Quotas de emprego em vigor
O Decreto-Lei 4/2019 instituiu quotas obrigatórias para a contratação de pessoas com deficiência com grau de incapacidade de 60% ou mais e aplica-se às médias empresas, com mais de 75 trabalhadores, e às grandes, com mais de 100 funcionários. No caso das médias organizações, a percentagem de pessoas com deficiência não deve ser inferior a 1%, enquanto que as grandes estruturas devem cumprir um mínimo de 2%.
"A associação tem sido contactada por várias empresas à procura de orientação e aconselhamento para o recrutamento de pessoas com deficiência", adianta Gisela Valente, que vê na legislação -- ainda em período de transição -- um passo positivo, mas que não resolverá todos os desafios. "A lei por si só não elimina o estigma existente. Só com uma política de recrutamento inclusivo e eliminação das barreiras físicas, comunicacionais e informativas é que se conseguirá aumentar a integração", realça.
Um mundo capacitista
Numa sociedade cada vez mais consciente dos fatores de discriminação que recaem sobre vários grupos da população, o capacitismo é um termo que vem sendo mais debatido, mas que é, ainda, amplamente desconhecido. Shani Dhanda explica, em entrevista ao DN, que "o capacitismo é a crença de que pessoas não-deficientes são superiores" e acredita que "vivemos numa sociedade capacitista", ainda que as manifestações dessa discriminação aconteçam, sobretudo, "de forma inconsciente".
Construir edifícios com acesso apenas a partir de escadas, desenhar passeios sem acessibilidade para pessoas com mobilidade reduzida ou disponibilizar serviços básicos sem atendimento com intérpretes de língua gestual são apenas alguns exemplos desse preconceito. "Isso afeta a forma como socializo, como trabalho e a minha confiança para sair de casa", acrescenta a ativista britânica com osteogénese imperfeita, uma doença rara caracterizada por provocar fraturas ósseas espontâneas. "Pessoas com esta condição podem simplesmente tossir e partir uma costela, os ossos são mesmo muito frágeis", explica.
Ao longo da vida, Shani Dhanda aprendeu a usar a doença que a acompanha para trabalhar com multinacionais e instituições públicas de forma a "ajudar a transformar as experiências dos seus colaboradores e clientes". É a promover a representação de pessoas com deficiência no espaço público que a britânica espera conseguir contribuir para uma maior consciencialização da sociedade. "Se vivermos com uma deficiência somos parte da maior minoria do mundo e, entre todas as vertentes da diversidade, a deficiência é uma a que qualquer pessoa se pode juntar a qualquer momento", recorda.
A inclusão de todas as pessoas na sociedade é, desde 2020, a missão de Tiago Fortuna com os serviços de consultoria em acessibilidade que presta na Access Lab.

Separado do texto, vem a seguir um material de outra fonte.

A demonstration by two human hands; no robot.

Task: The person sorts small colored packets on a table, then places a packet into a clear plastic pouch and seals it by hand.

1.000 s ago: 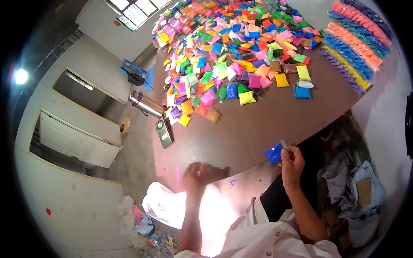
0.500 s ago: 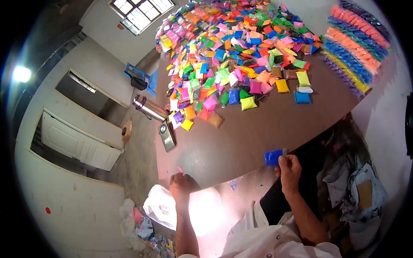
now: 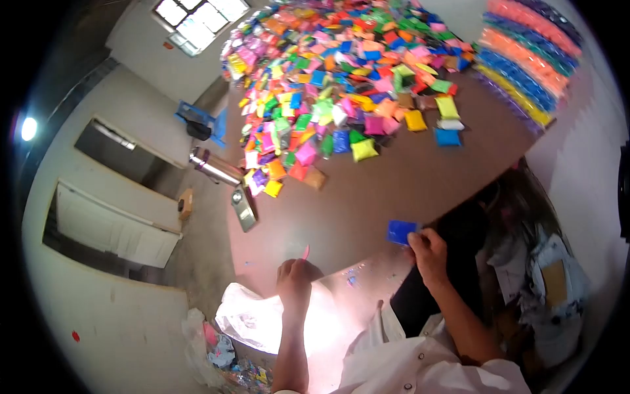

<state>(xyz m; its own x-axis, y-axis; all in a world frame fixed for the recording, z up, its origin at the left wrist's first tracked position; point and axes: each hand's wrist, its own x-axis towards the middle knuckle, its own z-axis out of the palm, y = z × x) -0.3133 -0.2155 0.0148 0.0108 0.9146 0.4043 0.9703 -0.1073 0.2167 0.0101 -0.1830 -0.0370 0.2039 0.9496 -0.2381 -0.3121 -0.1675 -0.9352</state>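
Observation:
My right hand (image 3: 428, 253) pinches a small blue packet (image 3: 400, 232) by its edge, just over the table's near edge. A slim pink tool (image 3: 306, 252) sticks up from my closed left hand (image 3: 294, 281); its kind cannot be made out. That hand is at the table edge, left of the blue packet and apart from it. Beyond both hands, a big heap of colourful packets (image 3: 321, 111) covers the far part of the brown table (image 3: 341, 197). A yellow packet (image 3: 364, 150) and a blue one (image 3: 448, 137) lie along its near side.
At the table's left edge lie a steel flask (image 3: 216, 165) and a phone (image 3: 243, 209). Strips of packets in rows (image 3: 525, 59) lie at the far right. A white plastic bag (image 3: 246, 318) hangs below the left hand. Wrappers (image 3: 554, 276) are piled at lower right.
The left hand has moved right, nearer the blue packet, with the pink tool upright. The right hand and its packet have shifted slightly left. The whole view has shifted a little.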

O foco tem sido apoiar espaços e eventos culturais a "preparar a jornada do público ou do colaborador com deficiência", garantindo que todos podem aceder, sem barreiras, à cultura.

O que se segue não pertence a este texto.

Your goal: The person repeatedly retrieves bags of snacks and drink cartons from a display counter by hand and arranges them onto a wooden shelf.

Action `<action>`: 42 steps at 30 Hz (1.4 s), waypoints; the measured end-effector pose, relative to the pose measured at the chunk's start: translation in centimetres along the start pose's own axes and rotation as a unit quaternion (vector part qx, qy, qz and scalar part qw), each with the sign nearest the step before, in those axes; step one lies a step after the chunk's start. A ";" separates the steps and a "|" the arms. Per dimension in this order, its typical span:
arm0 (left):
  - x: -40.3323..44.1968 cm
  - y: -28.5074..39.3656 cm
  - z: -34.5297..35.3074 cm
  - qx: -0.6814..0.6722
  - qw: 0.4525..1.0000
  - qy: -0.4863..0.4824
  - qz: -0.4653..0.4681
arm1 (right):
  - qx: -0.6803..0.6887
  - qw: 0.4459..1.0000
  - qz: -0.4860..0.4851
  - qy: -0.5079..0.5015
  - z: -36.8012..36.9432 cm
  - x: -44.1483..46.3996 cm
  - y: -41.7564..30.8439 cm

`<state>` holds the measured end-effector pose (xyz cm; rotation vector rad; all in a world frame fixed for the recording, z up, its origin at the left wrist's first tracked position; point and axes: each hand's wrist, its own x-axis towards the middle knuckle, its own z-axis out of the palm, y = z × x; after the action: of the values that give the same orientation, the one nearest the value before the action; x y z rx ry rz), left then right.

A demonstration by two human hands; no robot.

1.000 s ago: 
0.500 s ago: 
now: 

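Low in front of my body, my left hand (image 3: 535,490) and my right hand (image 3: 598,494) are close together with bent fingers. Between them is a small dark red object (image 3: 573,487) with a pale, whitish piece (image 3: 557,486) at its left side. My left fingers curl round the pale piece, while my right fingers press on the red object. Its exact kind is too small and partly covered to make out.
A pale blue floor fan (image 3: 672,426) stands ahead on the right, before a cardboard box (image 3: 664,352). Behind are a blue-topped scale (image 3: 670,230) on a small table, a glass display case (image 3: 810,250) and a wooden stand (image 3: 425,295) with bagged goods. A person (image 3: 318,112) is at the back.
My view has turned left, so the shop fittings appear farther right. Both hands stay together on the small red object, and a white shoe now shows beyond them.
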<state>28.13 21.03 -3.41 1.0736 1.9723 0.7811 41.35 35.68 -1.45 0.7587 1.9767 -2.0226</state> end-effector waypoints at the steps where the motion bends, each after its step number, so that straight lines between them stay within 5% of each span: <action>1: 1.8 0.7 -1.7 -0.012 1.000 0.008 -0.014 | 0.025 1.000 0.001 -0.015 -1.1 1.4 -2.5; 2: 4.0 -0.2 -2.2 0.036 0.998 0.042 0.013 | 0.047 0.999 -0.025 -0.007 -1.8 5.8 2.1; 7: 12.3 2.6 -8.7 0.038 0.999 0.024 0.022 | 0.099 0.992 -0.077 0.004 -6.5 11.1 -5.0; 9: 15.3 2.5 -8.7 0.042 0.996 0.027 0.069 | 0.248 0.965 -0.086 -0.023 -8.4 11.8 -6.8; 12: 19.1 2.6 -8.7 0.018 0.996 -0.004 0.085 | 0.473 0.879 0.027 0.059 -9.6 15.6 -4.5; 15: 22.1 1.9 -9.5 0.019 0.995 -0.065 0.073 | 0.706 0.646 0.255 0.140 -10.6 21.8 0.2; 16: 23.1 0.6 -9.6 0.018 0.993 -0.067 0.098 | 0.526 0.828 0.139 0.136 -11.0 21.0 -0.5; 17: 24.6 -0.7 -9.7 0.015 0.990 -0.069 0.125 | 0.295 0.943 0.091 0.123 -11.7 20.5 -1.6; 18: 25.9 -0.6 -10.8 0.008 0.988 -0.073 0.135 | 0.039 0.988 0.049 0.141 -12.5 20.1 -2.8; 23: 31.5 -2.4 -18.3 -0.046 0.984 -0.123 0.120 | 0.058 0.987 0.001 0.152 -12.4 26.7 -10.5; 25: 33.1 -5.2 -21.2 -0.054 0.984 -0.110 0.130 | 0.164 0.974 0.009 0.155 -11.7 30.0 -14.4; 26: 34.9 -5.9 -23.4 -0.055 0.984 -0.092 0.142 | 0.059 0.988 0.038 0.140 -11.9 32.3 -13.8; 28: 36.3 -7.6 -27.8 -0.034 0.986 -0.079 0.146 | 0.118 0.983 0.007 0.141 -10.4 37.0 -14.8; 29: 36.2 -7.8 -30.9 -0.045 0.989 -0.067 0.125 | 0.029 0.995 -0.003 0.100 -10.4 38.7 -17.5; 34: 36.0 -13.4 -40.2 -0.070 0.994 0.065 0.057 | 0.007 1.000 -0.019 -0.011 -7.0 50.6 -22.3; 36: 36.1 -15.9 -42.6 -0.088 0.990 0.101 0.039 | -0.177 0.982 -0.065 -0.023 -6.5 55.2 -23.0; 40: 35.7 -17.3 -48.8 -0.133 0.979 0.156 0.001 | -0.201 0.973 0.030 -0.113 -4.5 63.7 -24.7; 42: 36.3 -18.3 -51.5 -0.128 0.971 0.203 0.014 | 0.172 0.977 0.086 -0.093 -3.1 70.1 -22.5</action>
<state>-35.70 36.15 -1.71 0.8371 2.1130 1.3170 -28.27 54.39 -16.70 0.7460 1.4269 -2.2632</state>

A formação e a "aproximação às comunidades" é essencial para "chamar o público e assegurar que é bem-vindo" a um cinema, uma sala de espetáculos ou qualquer outra iniciativa de entretenimento ou lazer. "As pessoas passam muitas vezes por momentos muito desconfortáveis como ir a um restaurante, à escola ou à universidade e os espaços não serem acessíveis. Estamos melhor do que nunca, mas estamos muito atrasados", diz.

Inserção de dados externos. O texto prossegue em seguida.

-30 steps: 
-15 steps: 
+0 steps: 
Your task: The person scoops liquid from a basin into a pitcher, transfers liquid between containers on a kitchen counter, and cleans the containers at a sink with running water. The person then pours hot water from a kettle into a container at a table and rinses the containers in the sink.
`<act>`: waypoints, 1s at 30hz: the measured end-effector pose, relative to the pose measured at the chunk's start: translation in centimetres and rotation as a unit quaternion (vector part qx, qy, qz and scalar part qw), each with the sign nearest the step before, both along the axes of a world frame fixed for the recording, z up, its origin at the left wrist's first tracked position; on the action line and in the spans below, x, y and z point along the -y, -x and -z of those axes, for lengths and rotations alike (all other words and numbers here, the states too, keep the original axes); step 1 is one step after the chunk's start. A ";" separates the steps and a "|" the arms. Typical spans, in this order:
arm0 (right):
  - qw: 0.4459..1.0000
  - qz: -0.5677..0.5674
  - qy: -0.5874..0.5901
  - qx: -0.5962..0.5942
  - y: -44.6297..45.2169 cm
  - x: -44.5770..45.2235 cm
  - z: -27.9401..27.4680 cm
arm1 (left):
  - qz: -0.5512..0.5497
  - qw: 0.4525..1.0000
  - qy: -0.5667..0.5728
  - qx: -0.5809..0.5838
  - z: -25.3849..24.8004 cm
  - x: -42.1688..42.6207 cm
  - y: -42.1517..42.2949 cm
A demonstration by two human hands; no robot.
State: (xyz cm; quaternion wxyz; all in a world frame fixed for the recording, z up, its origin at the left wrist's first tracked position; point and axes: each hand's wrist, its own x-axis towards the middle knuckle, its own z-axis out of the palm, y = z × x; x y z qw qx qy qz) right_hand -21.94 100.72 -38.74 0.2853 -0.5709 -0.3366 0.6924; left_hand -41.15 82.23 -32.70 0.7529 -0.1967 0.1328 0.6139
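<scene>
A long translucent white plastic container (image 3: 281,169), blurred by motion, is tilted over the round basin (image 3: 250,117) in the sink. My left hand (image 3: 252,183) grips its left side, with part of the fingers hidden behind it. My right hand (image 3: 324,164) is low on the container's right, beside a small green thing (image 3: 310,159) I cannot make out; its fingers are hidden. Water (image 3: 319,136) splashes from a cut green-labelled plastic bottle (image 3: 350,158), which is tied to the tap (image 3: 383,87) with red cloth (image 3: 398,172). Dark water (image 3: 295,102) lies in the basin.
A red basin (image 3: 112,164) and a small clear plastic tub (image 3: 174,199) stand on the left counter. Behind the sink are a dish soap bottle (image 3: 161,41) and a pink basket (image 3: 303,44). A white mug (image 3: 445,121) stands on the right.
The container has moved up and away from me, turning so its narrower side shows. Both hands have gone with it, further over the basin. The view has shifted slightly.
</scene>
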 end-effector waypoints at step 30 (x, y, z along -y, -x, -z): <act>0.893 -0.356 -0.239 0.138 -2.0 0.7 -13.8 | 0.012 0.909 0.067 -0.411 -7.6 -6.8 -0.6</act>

Ana Sesudo defende ser essencial que a sociedade conheça os obstáculos que cidadãos com deficiência, física ou cognitiva, enfrentam nos aspetos mais básicos do quotidiano e que exijam do Estado e das empresas mais inclusão. "Consegui acesso ao emprego e à minha independência de forma básica e considero-me privilegiada. Algo está mal nesta sociedade quando alguém que consegue o básico se sente privilegiado", critica.